INSTITUTION OF OCCUPATIONAL SAFETY AND HEALTH
EDINBURGH BRANCH
134th Meeting (Annual General Meeting 2002) - Guest Speakers
Donaldson's College, Thursday 11 April 2002
GUEST SPEAKER: Mr. Malcolm Cant - Illustrated talk on Old Edinburgh
Old Edinburgh
Malcolm Cant took the first slot aiming as he stated to "entertain the members whilst their lunch went down". He said he had been asked to make a presentation to a very wide variety of audiences in the past, within almost as wide a variation of venues and most of the problems revolved around the issue of utilizing 35 mm slides and hence having to shut out the daylight. He felt however that the worst condition was being asked to present an illustrated talk on the 22nd June, at 12.00 midday to a group in a hospital in a conservatory. This resulted eventually in presenting his talk to a group of people, sat two across and about 50 deep all sat in a corridor, as this was the only way they could find to prevent the problems of too much daylight. Hence he felt the chance to make the presentation today in Donaldsons, where there were heavy curtains up to the windows, was in fact a real treat for him.
Introduction
The development of Edinburgh over the past few decades has seen quite considerable change some ups and some downs, but he aimed during his presentation to try and show some of the origins going back to the 16th century by use of picture of etchings and drawing as well as the picture taken in much later times, to show just how Edinburgh has developed
A tram
His first slide was of a tram, in an era reminiscent of the 1950s in Princes Street, outside "Forsyths". The picture was obviously taken by a transport fanatic, as the tram has pride of place and is possibly the only part in relative sharp focus. It included a "Transport controller" he was stood by the side of the tram with a white cap and a "stick" in his hand the "stick" was used to control the points in the tramway at Waverly Junction.
Jenners
This slide was of an advert for Jenners department store dating back to the 1908/1910 period. The speaker felt the same picture was possible to be taken now save for the transport in the picture a rather old motor carriage. The Jenners building had of course been in the news fairly recently for unsafe masonry, which is only to be expected when you consider the age of the building, for it unlike Donaldsons had not benefited from a full recent refurbishment.
Princes Street
Princes street looking east pre 1870 showed Nelsons column on the hillside in the distance, but did not contain the Balmoral Hotel building which was erected in 1902
Leith Street
Shakespeare Square in the 1814 period as depicted on an etching looking at the General Post Office, although the picture indicated it was at that stage the Theatre Royal. The next slide was from a similar position but now looking in the opposite direction with several trams in view and Registry House. A picture, which could not be taken now, as it, would now show the St James Centre at about the position occupied by one of the trams.
General Post Office
This showed the building during it original condition, not one to be repeated for some time now.
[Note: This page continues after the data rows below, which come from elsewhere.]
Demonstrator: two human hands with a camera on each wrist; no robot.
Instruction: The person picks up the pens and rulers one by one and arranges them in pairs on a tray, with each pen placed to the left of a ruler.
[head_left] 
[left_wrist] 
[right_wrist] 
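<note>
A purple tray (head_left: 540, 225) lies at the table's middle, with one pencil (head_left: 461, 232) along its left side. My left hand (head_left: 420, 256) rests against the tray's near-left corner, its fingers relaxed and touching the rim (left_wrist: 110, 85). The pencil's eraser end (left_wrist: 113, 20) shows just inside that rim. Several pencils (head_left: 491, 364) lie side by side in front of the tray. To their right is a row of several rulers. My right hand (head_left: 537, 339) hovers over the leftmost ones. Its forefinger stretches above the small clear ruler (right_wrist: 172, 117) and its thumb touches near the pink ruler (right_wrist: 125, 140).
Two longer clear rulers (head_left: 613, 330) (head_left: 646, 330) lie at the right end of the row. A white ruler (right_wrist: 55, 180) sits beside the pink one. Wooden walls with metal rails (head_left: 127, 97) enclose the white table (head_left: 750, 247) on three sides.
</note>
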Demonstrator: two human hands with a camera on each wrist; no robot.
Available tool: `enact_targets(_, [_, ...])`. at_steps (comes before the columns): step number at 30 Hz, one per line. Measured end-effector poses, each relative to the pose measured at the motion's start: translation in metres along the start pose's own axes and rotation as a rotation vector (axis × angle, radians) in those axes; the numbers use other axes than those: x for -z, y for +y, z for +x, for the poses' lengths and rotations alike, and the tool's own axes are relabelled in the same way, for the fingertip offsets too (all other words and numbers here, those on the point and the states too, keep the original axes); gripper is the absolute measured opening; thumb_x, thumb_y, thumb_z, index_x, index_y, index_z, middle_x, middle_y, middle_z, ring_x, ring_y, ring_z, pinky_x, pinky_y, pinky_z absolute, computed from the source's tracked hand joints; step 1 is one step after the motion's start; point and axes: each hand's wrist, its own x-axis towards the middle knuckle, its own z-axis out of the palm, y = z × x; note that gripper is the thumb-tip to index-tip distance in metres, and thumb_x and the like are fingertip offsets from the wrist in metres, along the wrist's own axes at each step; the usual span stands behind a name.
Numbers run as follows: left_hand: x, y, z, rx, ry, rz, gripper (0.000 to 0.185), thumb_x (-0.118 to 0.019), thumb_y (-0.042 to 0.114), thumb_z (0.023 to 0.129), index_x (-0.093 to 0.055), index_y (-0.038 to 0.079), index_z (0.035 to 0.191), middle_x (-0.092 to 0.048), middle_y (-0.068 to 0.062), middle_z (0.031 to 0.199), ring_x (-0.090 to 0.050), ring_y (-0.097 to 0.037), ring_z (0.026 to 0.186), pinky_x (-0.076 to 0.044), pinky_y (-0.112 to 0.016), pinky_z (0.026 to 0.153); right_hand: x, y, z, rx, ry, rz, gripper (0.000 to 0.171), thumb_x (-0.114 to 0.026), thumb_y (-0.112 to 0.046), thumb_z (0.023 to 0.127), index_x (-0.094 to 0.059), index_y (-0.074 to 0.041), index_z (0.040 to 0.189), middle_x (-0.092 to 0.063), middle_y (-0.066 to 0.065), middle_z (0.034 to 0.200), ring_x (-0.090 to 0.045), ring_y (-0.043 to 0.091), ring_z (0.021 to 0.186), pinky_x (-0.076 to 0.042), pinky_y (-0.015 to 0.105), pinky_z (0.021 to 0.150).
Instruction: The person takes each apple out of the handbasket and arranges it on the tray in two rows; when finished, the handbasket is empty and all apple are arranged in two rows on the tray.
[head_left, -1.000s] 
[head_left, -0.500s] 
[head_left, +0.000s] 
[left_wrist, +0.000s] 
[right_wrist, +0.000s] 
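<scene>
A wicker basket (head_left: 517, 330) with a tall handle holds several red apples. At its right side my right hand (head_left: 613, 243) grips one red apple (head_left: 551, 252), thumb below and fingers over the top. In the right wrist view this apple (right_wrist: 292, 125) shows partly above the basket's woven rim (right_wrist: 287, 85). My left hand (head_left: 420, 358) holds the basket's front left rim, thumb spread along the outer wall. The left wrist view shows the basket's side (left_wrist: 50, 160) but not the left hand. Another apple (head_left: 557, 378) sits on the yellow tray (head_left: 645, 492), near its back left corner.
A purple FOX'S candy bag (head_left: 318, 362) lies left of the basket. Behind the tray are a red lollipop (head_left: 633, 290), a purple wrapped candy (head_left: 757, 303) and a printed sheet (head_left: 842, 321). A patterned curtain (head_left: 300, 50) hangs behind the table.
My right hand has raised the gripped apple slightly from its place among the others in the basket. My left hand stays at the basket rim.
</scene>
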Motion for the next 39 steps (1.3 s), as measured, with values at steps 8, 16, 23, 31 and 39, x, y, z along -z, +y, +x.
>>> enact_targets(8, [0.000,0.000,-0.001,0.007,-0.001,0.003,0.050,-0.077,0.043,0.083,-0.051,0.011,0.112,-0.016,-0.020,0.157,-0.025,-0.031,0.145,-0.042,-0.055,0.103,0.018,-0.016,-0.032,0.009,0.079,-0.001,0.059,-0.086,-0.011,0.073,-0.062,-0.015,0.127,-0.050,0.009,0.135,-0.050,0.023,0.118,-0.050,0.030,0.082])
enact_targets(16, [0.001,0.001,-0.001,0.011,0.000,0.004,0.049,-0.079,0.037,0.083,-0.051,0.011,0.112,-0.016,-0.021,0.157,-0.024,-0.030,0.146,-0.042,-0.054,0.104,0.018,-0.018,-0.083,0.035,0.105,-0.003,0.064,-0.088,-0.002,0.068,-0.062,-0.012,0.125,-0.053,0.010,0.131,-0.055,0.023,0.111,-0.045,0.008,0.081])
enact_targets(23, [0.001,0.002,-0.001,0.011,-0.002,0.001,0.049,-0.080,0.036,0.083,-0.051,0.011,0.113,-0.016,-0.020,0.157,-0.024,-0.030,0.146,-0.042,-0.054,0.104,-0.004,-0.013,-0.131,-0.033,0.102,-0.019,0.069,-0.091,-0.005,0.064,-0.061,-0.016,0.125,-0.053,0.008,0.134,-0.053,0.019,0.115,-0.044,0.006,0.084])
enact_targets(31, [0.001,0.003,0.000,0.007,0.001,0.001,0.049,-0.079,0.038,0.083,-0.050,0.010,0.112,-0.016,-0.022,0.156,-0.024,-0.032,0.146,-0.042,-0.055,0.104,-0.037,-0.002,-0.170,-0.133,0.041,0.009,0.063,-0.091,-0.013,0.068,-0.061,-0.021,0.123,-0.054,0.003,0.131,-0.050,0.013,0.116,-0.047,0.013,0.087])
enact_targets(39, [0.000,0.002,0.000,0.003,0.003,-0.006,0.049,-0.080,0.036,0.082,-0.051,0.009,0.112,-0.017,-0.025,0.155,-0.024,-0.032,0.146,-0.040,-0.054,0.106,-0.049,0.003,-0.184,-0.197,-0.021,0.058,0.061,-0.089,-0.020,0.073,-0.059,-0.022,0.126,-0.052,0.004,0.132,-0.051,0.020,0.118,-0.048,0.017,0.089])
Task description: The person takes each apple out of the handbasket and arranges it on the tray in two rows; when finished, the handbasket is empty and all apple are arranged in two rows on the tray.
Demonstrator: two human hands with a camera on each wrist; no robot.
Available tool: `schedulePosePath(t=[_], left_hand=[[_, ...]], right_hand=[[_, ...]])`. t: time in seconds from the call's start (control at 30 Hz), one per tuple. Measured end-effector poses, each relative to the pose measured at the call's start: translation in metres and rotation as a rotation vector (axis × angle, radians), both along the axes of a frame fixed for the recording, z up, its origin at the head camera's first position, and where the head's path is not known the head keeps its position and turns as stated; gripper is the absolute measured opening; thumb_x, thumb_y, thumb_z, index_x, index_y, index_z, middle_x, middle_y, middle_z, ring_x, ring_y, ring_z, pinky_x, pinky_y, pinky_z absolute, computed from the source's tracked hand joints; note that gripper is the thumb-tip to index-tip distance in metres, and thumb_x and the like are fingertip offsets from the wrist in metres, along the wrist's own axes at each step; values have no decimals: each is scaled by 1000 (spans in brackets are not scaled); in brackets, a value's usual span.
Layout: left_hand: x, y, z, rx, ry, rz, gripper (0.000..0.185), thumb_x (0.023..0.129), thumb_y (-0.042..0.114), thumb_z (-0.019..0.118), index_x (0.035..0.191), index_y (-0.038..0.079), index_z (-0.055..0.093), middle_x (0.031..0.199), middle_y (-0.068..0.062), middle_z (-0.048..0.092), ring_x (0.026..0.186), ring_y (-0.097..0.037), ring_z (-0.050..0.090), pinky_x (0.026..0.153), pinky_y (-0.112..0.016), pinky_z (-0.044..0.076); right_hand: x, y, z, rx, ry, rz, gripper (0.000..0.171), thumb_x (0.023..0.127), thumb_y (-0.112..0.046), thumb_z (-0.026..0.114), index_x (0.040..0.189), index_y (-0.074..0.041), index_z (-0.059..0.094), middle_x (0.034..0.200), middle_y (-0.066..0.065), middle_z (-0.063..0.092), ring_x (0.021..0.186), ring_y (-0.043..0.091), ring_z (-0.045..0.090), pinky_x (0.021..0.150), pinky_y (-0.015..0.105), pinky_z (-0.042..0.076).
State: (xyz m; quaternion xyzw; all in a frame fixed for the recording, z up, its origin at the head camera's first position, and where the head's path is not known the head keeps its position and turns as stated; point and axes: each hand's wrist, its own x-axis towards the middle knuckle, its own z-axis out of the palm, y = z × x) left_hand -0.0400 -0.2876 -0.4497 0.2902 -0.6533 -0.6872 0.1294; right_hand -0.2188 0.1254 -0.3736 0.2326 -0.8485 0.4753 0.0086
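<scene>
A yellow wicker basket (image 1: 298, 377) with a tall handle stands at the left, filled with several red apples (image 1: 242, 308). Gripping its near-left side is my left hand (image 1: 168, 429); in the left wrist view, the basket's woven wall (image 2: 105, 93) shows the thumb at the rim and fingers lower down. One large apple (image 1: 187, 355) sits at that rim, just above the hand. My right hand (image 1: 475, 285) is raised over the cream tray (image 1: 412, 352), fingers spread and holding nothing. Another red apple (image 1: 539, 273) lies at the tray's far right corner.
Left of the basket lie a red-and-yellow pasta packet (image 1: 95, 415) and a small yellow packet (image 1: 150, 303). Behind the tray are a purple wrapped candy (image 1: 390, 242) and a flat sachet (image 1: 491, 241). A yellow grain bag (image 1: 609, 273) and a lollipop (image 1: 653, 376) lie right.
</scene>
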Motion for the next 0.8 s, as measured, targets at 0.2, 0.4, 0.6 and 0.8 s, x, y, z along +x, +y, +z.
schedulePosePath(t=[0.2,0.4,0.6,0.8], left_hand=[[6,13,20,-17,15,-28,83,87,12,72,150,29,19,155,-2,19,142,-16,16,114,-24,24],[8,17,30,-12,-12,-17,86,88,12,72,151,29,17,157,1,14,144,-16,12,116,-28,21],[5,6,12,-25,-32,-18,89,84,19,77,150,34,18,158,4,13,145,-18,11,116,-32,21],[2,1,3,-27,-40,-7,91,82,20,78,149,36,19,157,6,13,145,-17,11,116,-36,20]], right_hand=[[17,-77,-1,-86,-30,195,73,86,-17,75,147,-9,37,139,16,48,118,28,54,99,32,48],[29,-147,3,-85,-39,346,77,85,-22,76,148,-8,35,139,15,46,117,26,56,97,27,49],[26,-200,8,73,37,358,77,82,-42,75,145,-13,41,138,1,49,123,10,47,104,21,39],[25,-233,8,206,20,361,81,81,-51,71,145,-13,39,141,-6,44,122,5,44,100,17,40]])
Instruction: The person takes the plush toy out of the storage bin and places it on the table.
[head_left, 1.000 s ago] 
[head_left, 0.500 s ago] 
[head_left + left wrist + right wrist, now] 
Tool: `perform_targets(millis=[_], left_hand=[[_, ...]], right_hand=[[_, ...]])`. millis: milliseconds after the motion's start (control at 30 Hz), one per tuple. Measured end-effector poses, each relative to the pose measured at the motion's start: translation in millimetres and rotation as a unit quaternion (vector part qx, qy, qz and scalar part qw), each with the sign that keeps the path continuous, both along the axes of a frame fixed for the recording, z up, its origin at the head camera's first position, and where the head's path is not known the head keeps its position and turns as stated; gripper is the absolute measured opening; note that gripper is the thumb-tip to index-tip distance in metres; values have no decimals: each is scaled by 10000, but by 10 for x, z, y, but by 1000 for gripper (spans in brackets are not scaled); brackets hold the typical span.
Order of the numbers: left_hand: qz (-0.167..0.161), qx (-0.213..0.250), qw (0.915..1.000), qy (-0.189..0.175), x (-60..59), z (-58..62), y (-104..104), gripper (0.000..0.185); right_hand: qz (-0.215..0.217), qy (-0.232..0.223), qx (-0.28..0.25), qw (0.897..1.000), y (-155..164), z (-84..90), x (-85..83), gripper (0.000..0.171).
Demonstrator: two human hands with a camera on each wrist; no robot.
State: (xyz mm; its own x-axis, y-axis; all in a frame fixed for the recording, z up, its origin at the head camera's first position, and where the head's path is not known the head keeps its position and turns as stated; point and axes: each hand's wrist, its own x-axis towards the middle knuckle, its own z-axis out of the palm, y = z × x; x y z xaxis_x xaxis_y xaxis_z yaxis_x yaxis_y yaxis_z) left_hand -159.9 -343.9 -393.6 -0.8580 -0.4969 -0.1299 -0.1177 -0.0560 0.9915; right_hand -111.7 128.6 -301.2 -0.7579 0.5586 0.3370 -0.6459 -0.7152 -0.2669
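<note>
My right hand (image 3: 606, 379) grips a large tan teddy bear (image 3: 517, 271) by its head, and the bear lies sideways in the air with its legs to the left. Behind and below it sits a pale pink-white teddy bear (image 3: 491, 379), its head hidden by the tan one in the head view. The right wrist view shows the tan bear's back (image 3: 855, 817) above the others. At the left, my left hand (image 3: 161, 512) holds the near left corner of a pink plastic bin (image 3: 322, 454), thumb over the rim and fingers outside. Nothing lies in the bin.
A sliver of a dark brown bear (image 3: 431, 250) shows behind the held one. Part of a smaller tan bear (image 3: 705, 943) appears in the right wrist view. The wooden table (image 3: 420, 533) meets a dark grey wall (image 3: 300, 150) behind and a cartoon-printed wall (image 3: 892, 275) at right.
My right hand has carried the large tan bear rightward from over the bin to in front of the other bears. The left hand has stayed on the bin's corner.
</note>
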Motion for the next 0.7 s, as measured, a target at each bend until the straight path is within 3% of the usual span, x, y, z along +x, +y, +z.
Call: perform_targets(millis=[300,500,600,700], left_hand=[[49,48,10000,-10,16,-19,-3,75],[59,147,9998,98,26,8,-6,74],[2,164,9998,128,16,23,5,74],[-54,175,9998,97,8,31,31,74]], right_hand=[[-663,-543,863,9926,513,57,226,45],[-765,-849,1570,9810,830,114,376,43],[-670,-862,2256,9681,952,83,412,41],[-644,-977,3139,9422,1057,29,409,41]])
It currently had problems of trees growing out of its roof and was generally covered in green mould. There is said to be a programme in hand to spend some £60 million gutting the content and converting it to modern offices. A second view in the same location had included the statute of the Duke of Wellington once described as The IRON Duke in BRONZE by STEEL
Edinburgh Castle
No set of slides would be complete without the obligatory image of the Castle, this image was taken off Calton Hill. The point of interest was the building in the foreground St Andrews House , which at that time was still Calton Jail, but has now been utilised as the seat of Government.
North Bridge
The slide showed the "Scotsman" building the site of the newspaper building the name can still be seen on the facade although the paper as moved out and it is now the Scotsman Hotel.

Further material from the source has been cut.